Katie’s greatest nightmare was realized when her cats began attacking a bird that had somehow barged in and was flying around her house during a Zoom interview.
“All hell broke out in the background, complete with paw marks on the wall, feathers and blood,” the management trainee said. “Somehow, the bird was fine, but my nerves were shot.”
Zoom horror stories may be a dime a dozen, but you don’t have to let them throw you off your game. In fact, you might be able to use such inescapable mishaps to your advantage.
Our tried-and-tested hacks for Zoom crisis management can help set you up for success — even in the most awkward situations.
Scenario #1: There’s a bird in your house
When the unexpected happens, it’s bound to be at the least inopportune time, so you’re going to have to learn to roll with it.
Our advice? Stay calm, smile through it and tell your teammates or interviewer something along the lines of, “I’m really sorry about this. Please excuse me while I find a quiet spot.” Then mute your mic and turn off your video.
After that, usher the uninvited guest or feathered creature out of the room, or find another quiet area where you can relocate with your laptop. Take a deep, calming breath — in through the nose, out through your mouth — and rejoin the call. Think of it as the perfect way to show your unflappability.
Hopefully, whatever your fellow attendees even see on screen — your roommate practicing a TikTok dance, perhaps; or, in Katie’s case, Animal Planet live — is material light enough to provide some comic relief. Make a joke, take that deep breath and move on.
Scenario #2: You can’t hide your creepy collectibles
Your Beanie Baby collection is so expansive that there’s no place in your bedroom where they’d be out of frame. And, of course, your Zoom interview is in 10 minutes.
“Use the blurred background option if you can't find an uncluttered spot for your video,” suggests Cheryl Fergusson, vice president of talent at Heist Studios.
To do so, simply click the arrow next to the camera icon at the bottom left of your Zoom screen. There, in either Virtual Background or Background and Filters (depending on the device and operating system you use), you should see the Blur option.
A blurred background is always better than a virtual one, says Stephanie Perez, head of human resources at Fairstead: “Avoid using distracting virtual backgrounds,” she advises.

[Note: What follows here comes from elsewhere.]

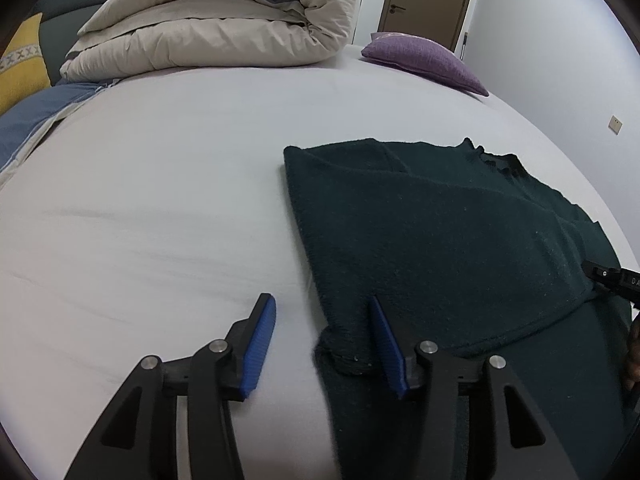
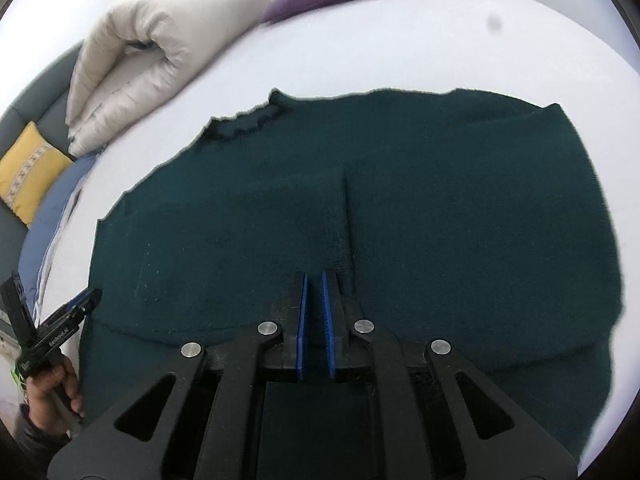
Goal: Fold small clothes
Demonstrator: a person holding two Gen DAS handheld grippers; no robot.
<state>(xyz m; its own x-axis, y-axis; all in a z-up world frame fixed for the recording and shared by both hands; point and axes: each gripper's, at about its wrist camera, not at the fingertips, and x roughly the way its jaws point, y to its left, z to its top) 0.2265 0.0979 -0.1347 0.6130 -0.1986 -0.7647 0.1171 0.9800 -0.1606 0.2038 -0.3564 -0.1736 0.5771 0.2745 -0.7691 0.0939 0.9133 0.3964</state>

Scenario #3: Your interviewer thinks you’re a marsupial
“My Wi-Fi was too patchy to have my video on, so my still image was stuck on a random photo of a possum,” remembers Emma, a marketing executive. “I didn’t realize Zoom pulled your profile pic from Facebook if you logged in that way!”
Do yourself a favor — right now, if possible — and make sure your Zoom profile photo is something PG and preferably human.
While you can take care of the photo easily, it’s not always so simple to remedy the issue of whatever virtual background you last used during a Zoom call with your friends. If, for whatever reason, you join an interview or meeting and see that your background image is still set to that mortifying high-school throwback pic instead of something neutral and professional, you’ll need to act fast to change it.
Thankfully, the fix isn’t complicated:
To start, simply disable your video momentarily by clicking Stop Video.
Then select the small arrow to the right; you’ll see the option to Choose Virtual Background.
Select None — or choose something work-friendly — and restart your video.
Voila! It’s like it never happened. Alternatively, you could just fess up to what went wrong, if it feels appropriate for the situation.
Scenario #4: Your Wi-Fi is less reliable than your ex
Isn’t it Murphy’s law that says you will have technical difficulties during your most important meeting? If your Wi-Fi taps out, you have the option of dialing in via phone (ask the meeting organizer for the number if it’s not on the invite). Just make sure it’s a toll-free number so you can avoid any scary surcharges from your phone company. You could also turn on your cellular data and email the interviewer your phone number — or, better yet, find theirs in their email signature (using your cell).
If your audio or video isn’t playing ball, don’t panic. If you’re not accidentally muted, you may just need to leave the meeting and then rejoin, or restart your computer.
Everyone falls victim to patchy internet from time to time, so don’t stress. “Tech issues happen when you are in the remote world,” Perez says. ”Be patient with yourself and the process.”
Besides, if you’re connecting with a reasonable person, they’ll understand the amusing inevitability of it all — no matter how embarrassing it might seem in the moment.